For this we could then also use the ImageShower shown earlier.

In [None]:
# Create Optional Windows for Debugging and Additional Infos
histogramWindow = ImageShower("Histogram")
histogramThreshWindow = ImageShower("Histogram mit Threshhold")
mainCameraWithInfo = ImageShower("Hauptkamera mit Infos")

### Live Camerafeed with generated metadata
In order to find out whether our software is working correctly, the frame read in by the camera was output from a small extra window. This also contains further data such as an activation circle, the last recognized positions of the finger, as well as the assumed position of the back of the hand. Also available in the view is the current zoom level.


### Processed Image with Backprojection
Another output represents a specific point in the actual image processing. After a histogram has been recorded, it is applied to the current camera image using backprojection. The result is all pixels that match parts of the histogram. All other parts of the image are black. This display was important to us because it provided important information about the processing steps that had already been performed. Also, whether various changes in the size of the histogram or in the parameters of the backprojection produced more positive results.

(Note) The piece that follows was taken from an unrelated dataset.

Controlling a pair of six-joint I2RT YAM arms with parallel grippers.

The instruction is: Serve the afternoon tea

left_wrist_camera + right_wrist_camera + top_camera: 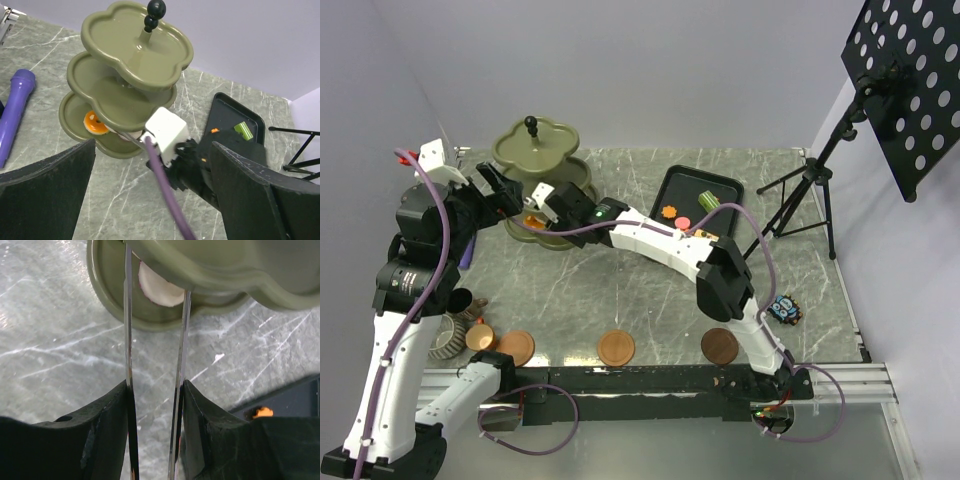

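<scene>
Olive three-tier stand point(131, 60) upright at far left of surface point(620, 290), stem vertical, black knob up. Right jaws clenched on metal tongs point(128, 340). Tongs' long axis runs straight from jaws to bottom tier, blades flanking pale pink pastry point(159, 287) under middle tier; contact unclear. Orange pastry point(95, 123) flat on same tier. Left jaws released wide, hovering near stand, holding nothing.

Left jaws wide open, right clamped on tongs.
Left arm point(405, 290) stands up from its near-left base; left gripper point(498, 192) faces far-right, fingers fully spread, holding nothing. Right arm point(660, 240) reaches from near-right, elbow bent, across to the left; right gripper point(155, 390) pinches both blades of the metal tongs point(128, 340).
</scene>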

### Processed Image with additional Thresholding
Another processing step we used for debugging purposes was a small window showing the processed camera image after the additional thresholding. Here, too, various previously performed processing steps played a major role in the final quality. An example would be different lighting conditions, or different skin tones on the back and palm of the hand.


### Main-Window (Screen + PiP)
To bring all the processing steps together, there is a main window. This contains both the possibility of the choice between different monitors and cameras, as well as the display of the selected monitor and the processed picture of the camera. The camera image is then only displayed when a finger is in the image. In addition, the image can be zoomed in or out using the aforementioned gesture recognition. The zoomed image always follows the finger and zooms to the displayed position. The zoom level is maintained even if the finger leaves the picture.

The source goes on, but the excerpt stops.